Peygamberimiz Hazreti Muhammed’in (s.a.v) Daru-l Erkam’da işte yaptığı iş de buydu ve yetiştirdiği Müslümanlarla “Mekke toplumunu (cemaatini)” oluşturuyordu. Peygamberimiz, ilmi de nefis terbiyesini de ashabına hem teorik olarak ve hem de tatbikatını bizzat kendi yaparak öğretiyordu.
Ancak bu yapıdaki insanlarla topluma ait henüz bütün hizmetler deruhte edilemiyor (yapılamıyor), Allah’ın (c.c) emrettiklerini gönül rahatlığı içerisinde yaşayamıyor, onlara yapılan zulümler bertaraf edilemiyordu. Mallarını, canlarını, ırzlarını, evlatlarını dışarıdan gelecek baskılara karşı koruyamıyorlardı.
Bu hal, Hazreti Muhammed’e (s.a.v) inanarak onun etrafında birleşenleri, bir başka safhaya (devreye) hazırlamaktaydı. O sosyal yapı “Ümmet yapısı” idi. Bu yapıya o anda toplumun başındaki insanın adına izafeten “Muhammed ümmeti” denmekteydi.
Bi’setin 12. yılında Medine’den Mekke’ye 12 kişi geldi. Bunlar Peygamberimizi ve onun insanlığa getirdiği dini duymuşlar ama henüz kendisiyle tanışmamışlardı.
Medineliler, Mekke’ye geldiler ve Darü-l Erkam da bulundular. Peygamberimizi dinlediler ve Müslüman oldular. Ancak Peygamberimiz bunlarla birlikte Mekke’den çıkarak Akabe kayalıklarına gitti.
AKABE BİATLERİ
Burada Peygamberimiz onlardan “biat”lerini aldı. Onlar, “Peygamberimizin emirlerine itaat edeceklerine ve onu canlarıyla, mallarıyla koruyacaklarına…” söz verdiler. Bu olaya İslam tarihinde “1. Akabe biati” denmektedir.
Peygamberimiz kendine biat eden Müslümanları, Mekke müşriklerinden gizlemek maksadıyla Mekke’nin dışına çıkarmış ve biatlerini Akabe kayalıklarında almıştır.

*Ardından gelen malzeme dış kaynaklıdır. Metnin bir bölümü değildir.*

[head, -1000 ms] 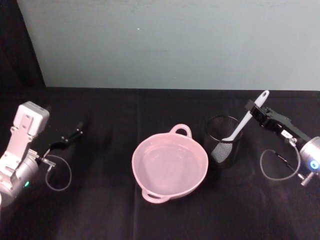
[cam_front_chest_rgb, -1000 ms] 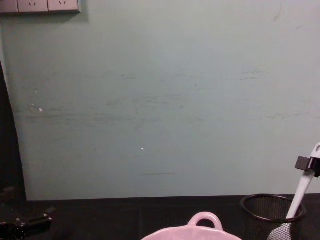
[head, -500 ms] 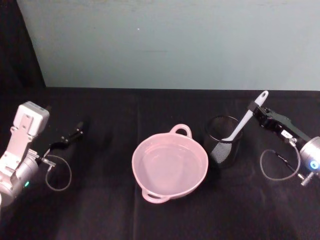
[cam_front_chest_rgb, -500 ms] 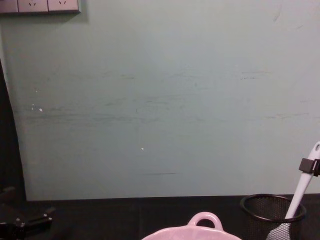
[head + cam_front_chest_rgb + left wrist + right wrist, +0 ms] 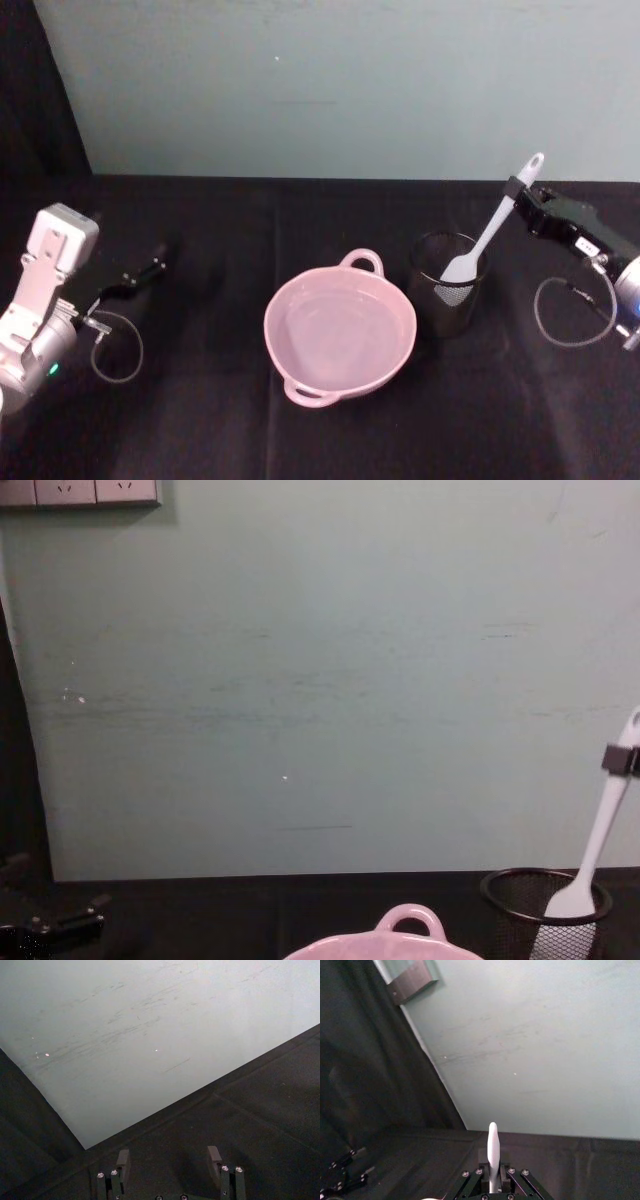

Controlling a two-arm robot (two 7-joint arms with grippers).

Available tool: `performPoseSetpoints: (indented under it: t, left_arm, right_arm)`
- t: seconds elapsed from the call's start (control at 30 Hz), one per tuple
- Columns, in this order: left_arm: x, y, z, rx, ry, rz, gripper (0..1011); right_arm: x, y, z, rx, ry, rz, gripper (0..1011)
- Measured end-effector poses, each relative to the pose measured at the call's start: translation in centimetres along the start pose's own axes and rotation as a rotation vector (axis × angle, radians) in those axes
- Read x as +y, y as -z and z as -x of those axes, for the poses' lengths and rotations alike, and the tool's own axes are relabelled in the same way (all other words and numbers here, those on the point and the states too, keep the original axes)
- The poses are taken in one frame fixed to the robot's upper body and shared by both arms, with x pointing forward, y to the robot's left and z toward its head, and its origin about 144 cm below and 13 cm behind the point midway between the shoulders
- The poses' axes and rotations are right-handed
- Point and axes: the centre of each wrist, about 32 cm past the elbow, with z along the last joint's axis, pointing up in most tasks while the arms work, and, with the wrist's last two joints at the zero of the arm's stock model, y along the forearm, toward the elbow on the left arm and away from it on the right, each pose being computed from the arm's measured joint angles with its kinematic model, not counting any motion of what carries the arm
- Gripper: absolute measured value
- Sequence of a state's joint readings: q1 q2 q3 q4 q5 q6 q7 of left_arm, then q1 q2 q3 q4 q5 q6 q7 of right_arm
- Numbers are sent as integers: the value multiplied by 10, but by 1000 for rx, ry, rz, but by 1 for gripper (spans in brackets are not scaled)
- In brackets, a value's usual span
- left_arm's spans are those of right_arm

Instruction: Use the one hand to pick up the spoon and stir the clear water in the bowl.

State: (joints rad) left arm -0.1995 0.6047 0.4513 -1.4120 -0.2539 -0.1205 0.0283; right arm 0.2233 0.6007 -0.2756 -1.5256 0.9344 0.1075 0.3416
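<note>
Obs: right tool (image 5: 514, 190) clamped on the spoon (image 5: 488, 232), high on the handle just below the end hole. Spoon tilted, head at the mouth of the mesh cup (image 5: 446, 300), just right of the bowl (image 5: 272, 318).

Judgement: light, stiff, smooth plastic; so high a hold may pivot under stirring drag.

At the left, over the tabletop (image 5: 200, 420): left tool (image 5: 147, 268) parked, fingers apart, empty.

What my screens cut off or cover

On the chest view, the bottom edge cuts the wide pale pink bowl (image 5: 408, 923) at lower centre, so I get only its loop handle and a sliver of rim. It also clips the black wire-mesh cup (image 5: 545, 908) at lower right, and the right edge crops the black angular right gripper (image 5: 622, 760). On the right wrist view, that gripper hides the long slim white plastic spoon (image 5: 492, 1150) below its handle tip.
</note>
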Motion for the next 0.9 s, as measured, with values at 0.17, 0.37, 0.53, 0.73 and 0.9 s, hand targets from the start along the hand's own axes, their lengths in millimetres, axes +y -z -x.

Burada bir önemli husus, Peygamberimize biat edenlerin hepsinin zaten Müslüman oluşlarıdır. Bunlar, Peygamberimize biat ederek, onun emirlerine itaat edeceklerini ve ona bağlı olduklarını beyan etmişlerdir.
Sosyal alanda yol alan insanlar için üçüncü formülümüz;
Cemaat + Emir’e (reis, lider) biat (bağlanma) = Ümmet (Muhammed ümmeti) olarak karşımıza çıkmaktadır.
Medineli Müslümanlar ayrılırken yanlarında Medine’ye Mus’ap bin Umeyr’i de götürürler. Mus’ab hazretleri onlara İslam’ı öğretecek ve Müslüman olmayanlara tebliğ yapacaktır. Bu çalışmalar, Medine’de bir sene kadar devam etmiştir.
Ertesi sene yani Biset’in 13. senesinde, Medine’den Mekke’ye giden Müslümanların sayısı artmış ikisi de kadın olmak üzere 75’e çıkmıştır.
Peygamberimiz bu gelen zevatla Akabe kayalıklarına tekrar çıkmış ve onlardan biatlerini almıştır. Bu olaya da 2. Akabe biati denmektedir.
İkinci Akabe biatinde Peygamberimize biat edenler de İslamı önceden kabul edenlerdir ve bunlar Akabe kayalıklarına giderek biat eden, “Allah’ın sosyal alanda kendilerine verdiği görevlerini” tamamlayan insanlardır. Ve Asr-ı Saadette bu görevin tamamlanmasına Peygamberimizin bizzat önderlik yapmaktadır.